Repasando la decisión sobre las tropas de Irak, pueden descubrirse también algunos de los prejuicios o inseguridades que de forma latente estaban presentes en la consideración que de nosotros mismos teníamos, y tenemos, como país.

Porque en ciertos ámbitos ilustrados de opinión se consideró, como argumento para rechazar, o aplazar sine die, aquella decisión que iba a perjudicar nuestros intereses en el mundo. Era como si no pudiéramos asumir que ya éramos, que somos, una de las grandes democracias europeas; como si no pudiéramos adoptar, como ellas, decisiones en defensa de nuestros intereses, de acuerdo con la voluntad mayoritaria de la sociedad, y en el momento considerado más oportuno para hacerlo.

Recuerdo con qué fruición se especulaba sobre mis relaciones con el presidente Bush, sobre cada gesto, sobre cada detalle, y cómo esa relación provocaba incluso las alertas en asesores y diplomáticos al servicio del Gobierno.

Es conocido que dos días después de anunciar mi decisión de retirar las tropas de Irak, mantuve una tensa conversación telefónica con el presidente norteamericano. Se sentía contrariado y decepcionado, y era entendible. Cuando le argumenté que el Presidente de la primera democracia del planeta debía comprender que mi postura como presidente del Gobierno de otra nación democrática respondía a un compromiso adoptado con los ciudadanos, se produjo al otro lado del teléfono un prolongado silencio que pudo parecer, en efecto, como un gesto de comprensión. Y, paradojas de la vida, fue el presidente Bush quien, al final de su mandato, aceptó convocar a España a la trascendental Cumbre del G20 -grupo al que no pertenecíamos- en Washington, en noviembre de 2008, para abordar la crisis financiera.

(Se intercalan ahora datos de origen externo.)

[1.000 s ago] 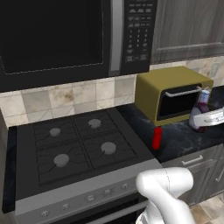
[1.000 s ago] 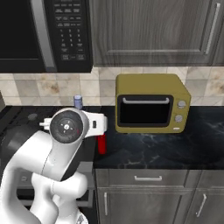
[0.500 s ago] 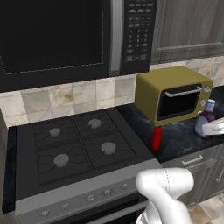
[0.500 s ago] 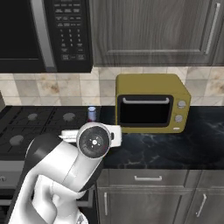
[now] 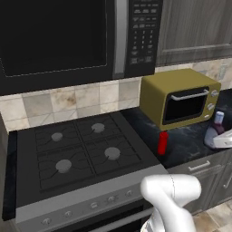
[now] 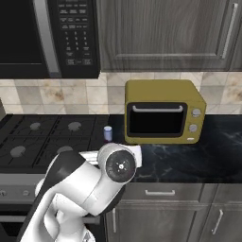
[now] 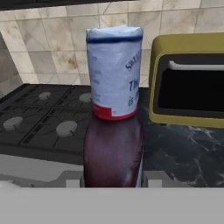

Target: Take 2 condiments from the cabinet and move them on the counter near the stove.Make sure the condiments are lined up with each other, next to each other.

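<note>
A red squeeze bottle (image 5: 162, 142) stands on the black counter (image 5: 189, 141) just right of the stove (image 5: 81, 154). My gripper (image 5: 221, 138) hangs at the right edge of the left base view, shut on a dark brown bottle with a pale blue cap (image 5: 219, 118). In the hand view that bottle (image 7: 113, 144) stands upright between my gripper (image 7: 112, 179) fingers, with stove (image 7: 39, 122) and counter (image 7: 183, 148) behind it. In the right base view its cap (image 6: 108, 133) shows above my arm. The grey cabinet (image 6: 165, 33) above is closed.
An olive-yellow toaster oven (image 5: 179, 97) stands on the counter right of the red bottle, also seen as the toaster oven (image 6: 163, 111). A black microwave (image 5: 68, 36) hangs over the stove. Grey drawer fronts (image 6: 165, 194) run below the counter.
My gripper has carried the dark brown bottle rightward and lower, in front of the toaster oven. The red bottle has stayed where it was.
</note>
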You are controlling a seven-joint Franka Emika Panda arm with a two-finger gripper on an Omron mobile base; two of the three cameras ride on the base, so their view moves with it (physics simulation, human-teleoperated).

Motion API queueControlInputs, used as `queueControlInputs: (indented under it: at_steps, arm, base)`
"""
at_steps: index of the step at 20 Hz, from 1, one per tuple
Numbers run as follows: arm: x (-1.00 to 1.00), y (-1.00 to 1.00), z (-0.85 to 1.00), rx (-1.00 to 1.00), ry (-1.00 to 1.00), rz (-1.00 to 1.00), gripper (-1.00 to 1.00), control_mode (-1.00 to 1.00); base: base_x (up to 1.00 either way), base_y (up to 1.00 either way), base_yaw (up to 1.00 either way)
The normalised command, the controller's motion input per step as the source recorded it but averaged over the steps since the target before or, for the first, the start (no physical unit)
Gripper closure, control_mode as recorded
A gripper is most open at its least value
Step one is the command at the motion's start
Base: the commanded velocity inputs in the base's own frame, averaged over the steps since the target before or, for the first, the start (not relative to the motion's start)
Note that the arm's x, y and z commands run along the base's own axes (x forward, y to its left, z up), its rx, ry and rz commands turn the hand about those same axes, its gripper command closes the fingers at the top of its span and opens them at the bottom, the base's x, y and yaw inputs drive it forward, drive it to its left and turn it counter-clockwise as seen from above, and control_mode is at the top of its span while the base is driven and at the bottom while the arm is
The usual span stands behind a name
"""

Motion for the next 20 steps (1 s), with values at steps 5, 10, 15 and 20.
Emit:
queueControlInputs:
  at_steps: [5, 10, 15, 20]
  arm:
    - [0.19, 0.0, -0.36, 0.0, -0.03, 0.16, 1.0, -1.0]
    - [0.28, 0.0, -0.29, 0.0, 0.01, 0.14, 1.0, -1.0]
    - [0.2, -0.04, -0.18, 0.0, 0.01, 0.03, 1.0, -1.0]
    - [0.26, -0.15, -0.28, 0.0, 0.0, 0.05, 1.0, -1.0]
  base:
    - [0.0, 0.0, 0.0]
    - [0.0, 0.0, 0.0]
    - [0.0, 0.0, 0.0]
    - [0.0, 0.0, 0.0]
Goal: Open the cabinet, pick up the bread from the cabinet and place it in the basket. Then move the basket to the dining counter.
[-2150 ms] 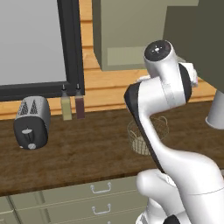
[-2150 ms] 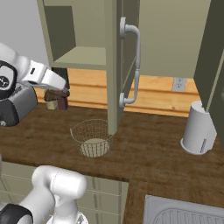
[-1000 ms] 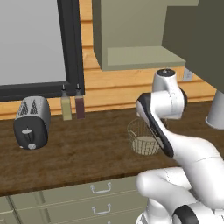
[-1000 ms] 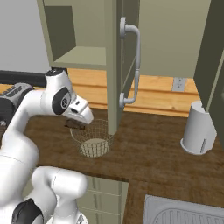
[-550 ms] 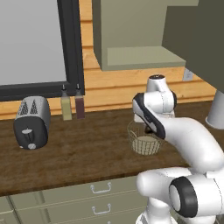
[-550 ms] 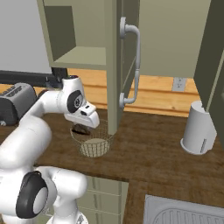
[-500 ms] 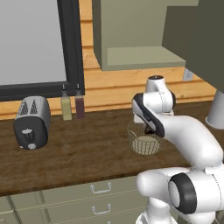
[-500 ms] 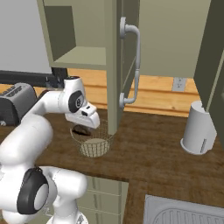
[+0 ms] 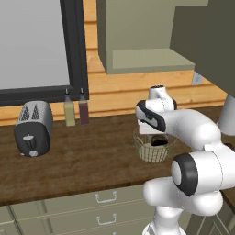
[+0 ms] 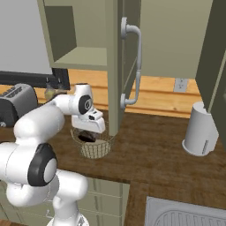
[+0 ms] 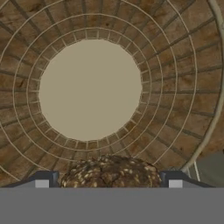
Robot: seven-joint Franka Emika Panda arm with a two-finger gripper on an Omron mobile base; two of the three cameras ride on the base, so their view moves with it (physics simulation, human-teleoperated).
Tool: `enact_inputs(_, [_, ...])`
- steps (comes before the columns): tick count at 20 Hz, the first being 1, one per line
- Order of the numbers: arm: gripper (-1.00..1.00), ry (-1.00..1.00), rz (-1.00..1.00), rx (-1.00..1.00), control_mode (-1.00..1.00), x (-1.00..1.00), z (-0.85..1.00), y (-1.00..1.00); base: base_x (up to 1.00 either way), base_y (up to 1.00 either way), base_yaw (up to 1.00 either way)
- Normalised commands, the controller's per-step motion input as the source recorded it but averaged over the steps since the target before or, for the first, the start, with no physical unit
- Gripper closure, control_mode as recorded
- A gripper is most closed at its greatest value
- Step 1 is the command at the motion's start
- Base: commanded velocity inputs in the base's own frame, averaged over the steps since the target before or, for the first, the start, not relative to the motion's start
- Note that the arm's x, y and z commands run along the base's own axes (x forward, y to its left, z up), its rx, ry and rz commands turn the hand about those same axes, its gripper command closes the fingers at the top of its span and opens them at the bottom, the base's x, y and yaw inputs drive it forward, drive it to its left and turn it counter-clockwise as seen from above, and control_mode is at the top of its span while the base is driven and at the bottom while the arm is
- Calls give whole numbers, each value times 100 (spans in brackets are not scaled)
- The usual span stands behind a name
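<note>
In the hand view the bread (image 11: 111, 171) is cut off below; whether the jaws touch it cannot be told. The arm hides part of the basket (image 9: 154, 149) rim.

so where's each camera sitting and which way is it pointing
Left base view: behind the arm's left, facing the counter; the arm rises lower right.
Right base view: behind its right, facing the open cabinet; the arm rises lower left.
Hand view: looks down into the basket; fingertips flank the bread.
Both base views share the basket and toaster.
</note>
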Motion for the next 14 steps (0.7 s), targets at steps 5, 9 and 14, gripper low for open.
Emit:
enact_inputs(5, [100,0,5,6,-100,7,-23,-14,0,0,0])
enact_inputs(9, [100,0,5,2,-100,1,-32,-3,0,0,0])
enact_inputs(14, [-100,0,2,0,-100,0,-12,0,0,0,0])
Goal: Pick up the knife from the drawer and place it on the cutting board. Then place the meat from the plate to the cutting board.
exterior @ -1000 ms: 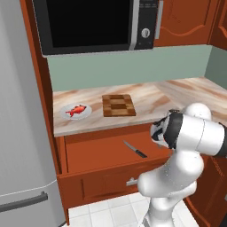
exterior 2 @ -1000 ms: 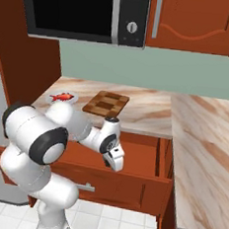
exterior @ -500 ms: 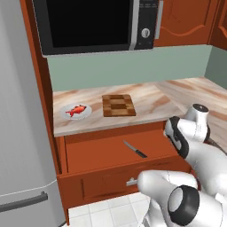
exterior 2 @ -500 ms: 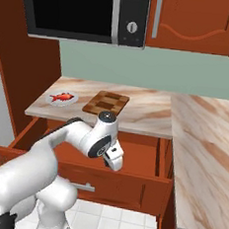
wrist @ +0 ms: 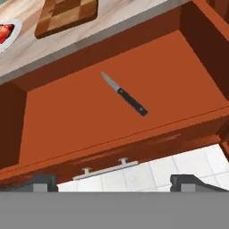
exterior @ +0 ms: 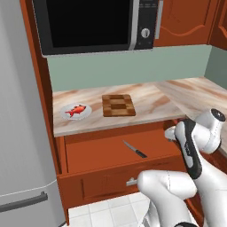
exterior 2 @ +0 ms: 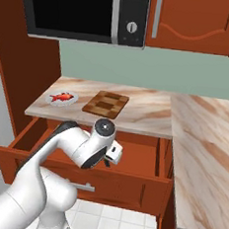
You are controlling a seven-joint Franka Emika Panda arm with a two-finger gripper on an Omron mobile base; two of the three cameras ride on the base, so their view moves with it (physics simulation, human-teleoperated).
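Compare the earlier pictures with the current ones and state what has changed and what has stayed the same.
The arm has swung and refolded over the open drawer; in the hand view its open claw now looks down at the knife. Nothing was grasped or released. The knife still lies in the drawer, the meat on the plate, and the cutting board is bare.

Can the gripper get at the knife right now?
Probably yes: the drawer is pulled open, the knife lies alone on its floor, and the open gripper looks down on it unobstructed.
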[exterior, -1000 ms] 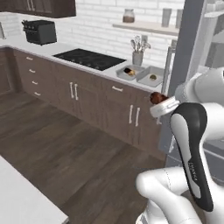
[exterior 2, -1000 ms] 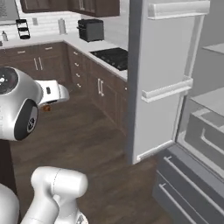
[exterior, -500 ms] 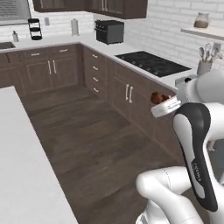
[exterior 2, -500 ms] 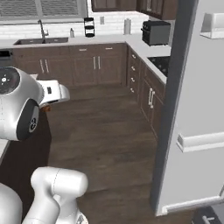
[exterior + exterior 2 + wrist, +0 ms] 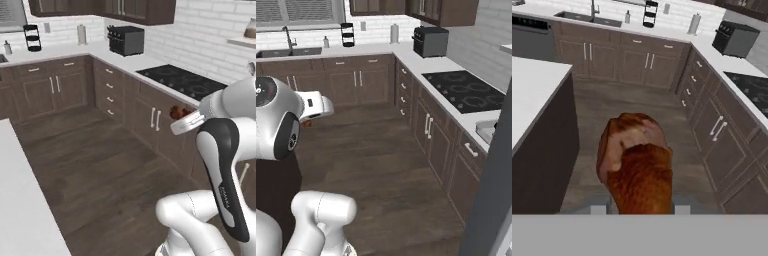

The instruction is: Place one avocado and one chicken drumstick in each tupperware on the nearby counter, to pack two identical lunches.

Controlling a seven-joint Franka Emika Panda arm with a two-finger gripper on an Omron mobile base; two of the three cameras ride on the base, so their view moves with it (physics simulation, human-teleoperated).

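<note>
Across the far side of the room runs the counter, an L-shaped pale worktop over dark brown cabinets. In the left base view it goes from 9 o'clock, round the corner near 12, down to 3 o'clock. On it: black cooktop at about 2 o'clock, dark toaster oven near 12, sink under the window in the right base view at 11 o'clock. Pale island top sits at 9 o'clock in the hand view.

Arm is raised, with the wrist at 3 o'clock in the left base view. Gripper is narrow and clamped on a chicken drumstick, the reddish-brown one. The drumstick is the task thing in hand; it sits between the fingers, its long axis roughly along the gripper's pointing direction, fat meaty end out front. In the left base view a bit of it peeks past the wrist at about 2 o'clock.

Key relation: the target isn't pinned. A pale grey rounded rim shows on the counter at the 3 o'clock edge of the right base view, beyond the cooktop. My guess is that it's a tupperware, but I can't confirm it. The hand camera faces the sink corner, so that rim lies off to the gripper's side, not ahead. I'd judge this as mid-transit: the drumstick is carried and not yet placed.
</note>
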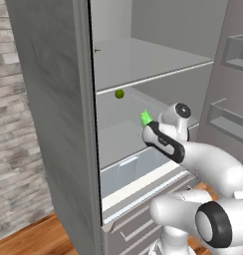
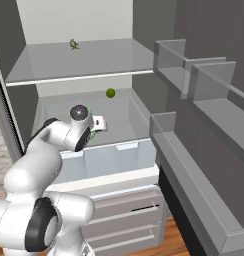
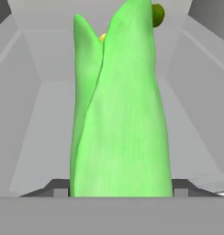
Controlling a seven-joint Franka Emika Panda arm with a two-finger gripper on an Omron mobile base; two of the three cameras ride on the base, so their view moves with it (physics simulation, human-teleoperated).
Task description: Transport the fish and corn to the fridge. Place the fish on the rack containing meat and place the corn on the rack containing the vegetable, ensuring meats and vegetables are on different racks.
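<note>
My gripper (image 3: pixel 119 188) is shut on the corn (image 3: pixel 120 114), a bright green husked cob that points away from the hand. It is held inside the open fridge (image 1: pixel 54 99), just above the lower rack (image 1: pixel 116 142). In the left base view the corn's tip (image 1: pixel 145 118) sticks out past the gripper (image 1: pixel 147 126). The vegetable (image 1: pixel 119 93), a small dark green ball, rests at the back of that lower rack, beyond the corn tip (image 3: pixel 157 14). On the higher rack (image 2: pixel 84 62) lies the tiny meat (image 2: pixel 73 44). The fish is out of view.
A clear bin (image 1: pixel 128 172) fronts the space under the lower rack, with drawers (image 2: pixel 124 215) below it. Door shelves (image 2: pixel 194 80) stand out on the right. The fridge's grey side wall (image 1: pixel 49 149) and a brick wall (image 1: pixel 11 124) lie left.
</note>
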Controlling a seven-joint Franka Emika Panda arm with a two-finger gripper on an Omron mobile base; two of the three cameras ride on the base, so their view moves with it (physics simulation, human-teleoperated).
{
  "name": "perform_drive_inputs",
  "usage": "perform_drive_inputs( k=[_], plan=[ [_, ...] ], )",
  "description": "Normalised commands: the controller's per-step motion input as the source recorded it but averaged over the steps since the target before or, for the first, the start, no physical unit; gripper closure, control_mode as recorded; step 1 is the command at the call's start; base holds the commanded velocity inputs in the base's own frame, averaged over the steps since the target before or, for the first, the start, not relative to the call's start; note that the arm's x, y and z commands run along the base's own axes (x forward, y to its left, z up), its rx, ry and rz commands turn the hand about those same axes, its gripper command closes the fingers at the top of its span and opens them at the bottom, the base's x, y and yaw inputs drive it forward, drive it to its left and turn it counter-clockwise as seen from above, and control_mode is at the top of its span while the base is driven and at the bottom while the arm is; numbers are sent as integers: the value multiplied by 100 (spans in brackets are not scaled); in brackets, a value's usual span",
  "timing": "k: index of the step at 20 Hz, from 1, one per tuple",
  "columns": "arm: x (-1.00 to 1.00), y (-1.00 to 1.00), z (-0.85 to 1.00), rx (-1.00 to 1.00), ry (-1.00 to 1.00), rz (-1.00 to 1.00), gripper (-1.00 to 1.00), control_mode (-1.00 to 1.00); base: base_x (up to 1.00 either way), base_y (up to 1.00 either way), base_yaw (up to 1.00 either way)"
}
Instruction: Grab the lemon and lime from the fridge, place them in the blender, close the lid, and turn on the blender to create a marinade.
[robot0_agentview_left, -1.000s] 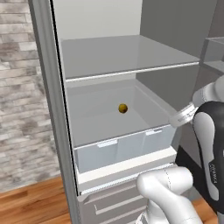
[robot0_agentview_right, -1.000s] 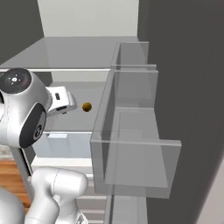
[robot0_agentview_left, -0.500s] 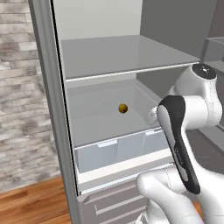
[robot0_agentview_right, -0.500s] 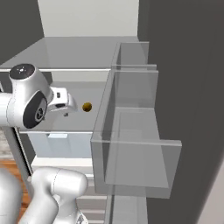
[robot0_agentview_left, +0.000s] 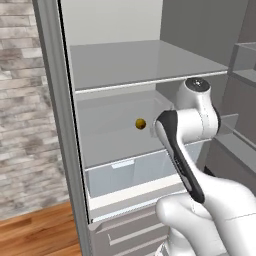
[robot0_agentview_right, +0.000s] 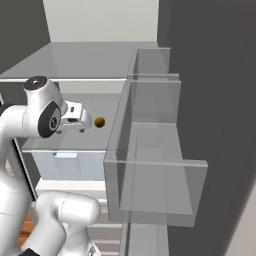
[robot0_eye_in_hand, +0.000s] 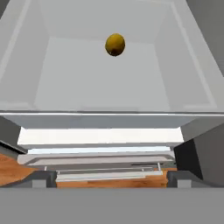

Repasando las hemerotecas, igualmente resulta curioso recordar que una de las preguntas que se nos formulaba con alguna reiteración, después de que hubiéramos adoptado la decisión, era la de si las Fuerzas Armadas habían aceptado de buen grado la orden del Gobierno de retirarse de Irak, una cuestión que, a buen seguro, no se hubiera trasladado a ninguno de los ejecutivos de los países de nuestro entorno si se hubiera dado un caso similar. Era 2004 y nuestras Fuerzas Armadas habían acreditado su profesionalidad en la defensa de los principios constitucionales desde hacía mucho tiempo, pero aún pesaba la histórica cuestión militar de nuestro país.

Y de aquella experiencia pienso que nos debe quedar también el afán por la paz.

Sé que para determinadas formas de pensamiento político el afán por la paz suena a buenismo. Sin embargo, sigo considerando que la primera tarea de la política es la paz. La paz no existe, se construye, se conquista, se preserva, no es una consecuencia sin más de la Historia. No creo que defenderla sea nunca una manifestación de relativismo sino el destino primero de la democracia y la expresión de su fuerza. Para hacer más creíble la política y con la fuerza de la democracia mi Gobierno retiró las tropas de Irak.

La historia de la Humanidad no nos da excesivos motivos para sentirnos orgullosos de nosotros mismos. Guerras, millones de muertos, la violencia, el terrorismo... Quizá por ello siga siendo tan necesario, y más en tiempos de turbulencias, reafirmar algunas convicciones básicas, como la de que la democracia es la mejor garantía para la paz y el progreso.

Recuerdo muy bien el día que anuncié la decisión de que nuestras tropas regresaran de Irak. Y recuerdo qué pensamiento me acompañaba en aquella primera comparecencia pública como presidente del Gobierno. Pensaba en aquella paz y también en la más cercana, la que merecíamos los españoles poniendo fin a la historia de la violencia terrorista en nuestro país.

Creo, pues, que sólo recuperando la confianza en la democracia, en su fuerza, en su capacidad transformadora, podremos encontrar el camino para revitalizar la confianza en nosotros mismos, la confianza que necesitamos ante los retos del tiempo que nos toca vivir.

José Luis Rodríguez Zapatero es ex presidente del Gobierno y miembro del Consejo de Estado.